An authentic Bengali Fish curry.
Ingredients
  • Lemon juice 2 tbsps.
  • Mustard oil for frying
  • Salt as per requirement
  • 8 fish fillets
  • 1 tablespoon red chilli powder
  • 4 red chilly whole
  • 1 teaspoon mustard paste
  • 1 teaspoon turmeric powder
  • 4 green chillies slit
  • 2 tablespoon coriander powder
  • 1 tablespoon garlic paste
  • 1 teaspoon mustard seeds
  • 1 medium sized bay leaf
  • 2 cup onions chopped
  • 1 tablespoon ginger paste
  • 1 teaspoon turmeric powder
  • 1 teaspoon black cumin seeds (kalonji)
Instructions
  1. Clean the fish fillet and drain it to remove excess water. Marinate it for 30 minutes with lemon juice salt and turmeric.

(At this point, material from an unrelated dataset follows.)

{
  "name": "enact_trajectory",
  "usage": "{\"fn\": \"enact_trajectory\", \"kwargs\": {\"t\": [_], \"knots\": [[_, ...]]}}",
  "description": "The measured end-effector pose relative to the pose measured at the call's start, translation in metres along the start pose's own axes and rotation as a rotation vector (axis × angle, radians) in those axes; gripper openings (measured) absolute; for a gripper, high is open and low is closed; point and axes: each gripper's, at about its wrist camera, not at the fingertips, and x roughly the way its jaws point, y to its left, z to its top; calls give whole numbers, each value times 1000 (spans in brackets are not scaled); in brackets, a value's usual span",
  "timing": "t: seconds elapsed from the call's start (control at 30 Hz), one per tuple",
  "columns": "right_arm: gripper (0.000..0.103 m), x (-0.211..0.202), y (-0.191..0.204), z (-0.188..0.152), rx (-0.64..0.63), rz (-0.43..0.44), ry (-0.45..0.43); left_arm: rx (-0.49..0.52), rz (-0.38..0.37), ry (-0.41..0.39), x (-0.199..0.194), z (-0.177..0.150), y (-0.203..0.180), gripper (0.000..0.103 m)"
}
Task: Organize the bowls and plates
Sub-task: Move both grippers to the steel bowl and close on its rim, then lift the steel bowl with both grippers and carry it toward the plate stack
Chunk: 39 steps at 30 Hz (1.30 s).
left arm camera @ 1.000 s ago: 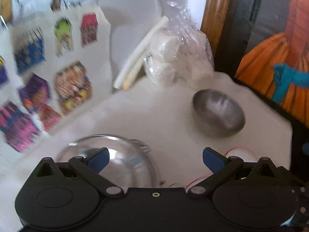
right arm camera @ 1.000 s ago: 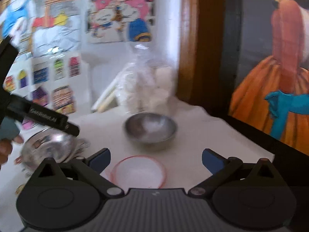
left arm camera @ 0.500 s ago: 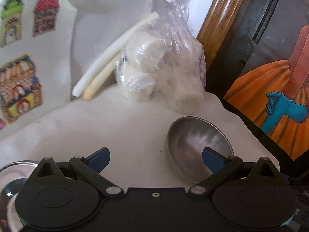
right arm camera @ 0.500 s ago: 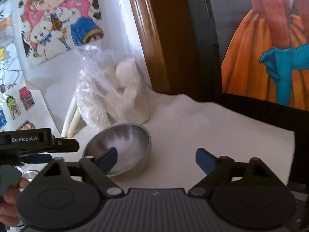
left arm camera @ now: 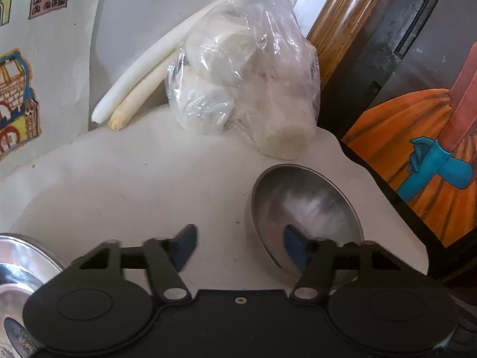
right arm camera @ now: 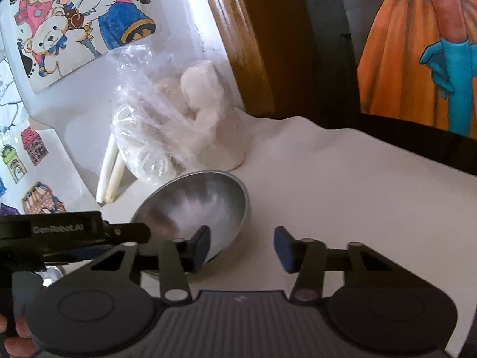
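Steel bowl (left arm camera: 304,211) on white cloth (left arm camera: 134,185), both hand-held grippers open.

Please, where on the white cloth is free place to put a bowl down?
Bare cloth lies right of the steel bowl, toward the painting. Another bare patch lies between bag and left claw. Crowded: the back corner, with bag and sticks.

This looks like a home. Children's coloured drawings (right arm camera: 80,21) of a cartoon girl and little houses are stuck to the white wall, and a painting (left arm camera: 432,155) of a figure in an orange dress leans nearby. A plastic bag (left arm camera: 247,89) of white lumps and steel bowls (left arm camera: 304,208) sit on a white-covered table (left arm camera: 134,179).
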Motion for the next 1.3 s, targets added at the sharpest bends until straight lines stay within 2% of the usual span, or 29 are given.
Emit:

  2. Take the frying pan, add 1 tablespoon of oil and fry the fish slightly till it is light brown on both the sides
  3. In a pan, heat the oil, splutter the mustard seeds add whole dry Red Chillies, Kalonji and bay leaf and and fry it till it is brown.
  4. Add Ginger and garlic paste into it and saute it till the raw smell is gone.
  5. Add onion into it and saute it for a while till it is light brown.
  6. Add red chilli powder, mustard paste, turmeric powder and coriander powder in to it and fry the masala till the oil separates out. Make sure the masala is not black.
  7. Add the fried fish, enough of water(2 cups) and adjust the salt.Boil the mix, so that fish is cooked properly and have enough gravy left( adjust the quantity of water accordingly)
  8. Fish curry is ready and garnish it with slit green chilly and coriander leaves.
Notes
Taste of the fish increases on time once the curry is made. So keep the fish curry for at least 1 hour before consumption.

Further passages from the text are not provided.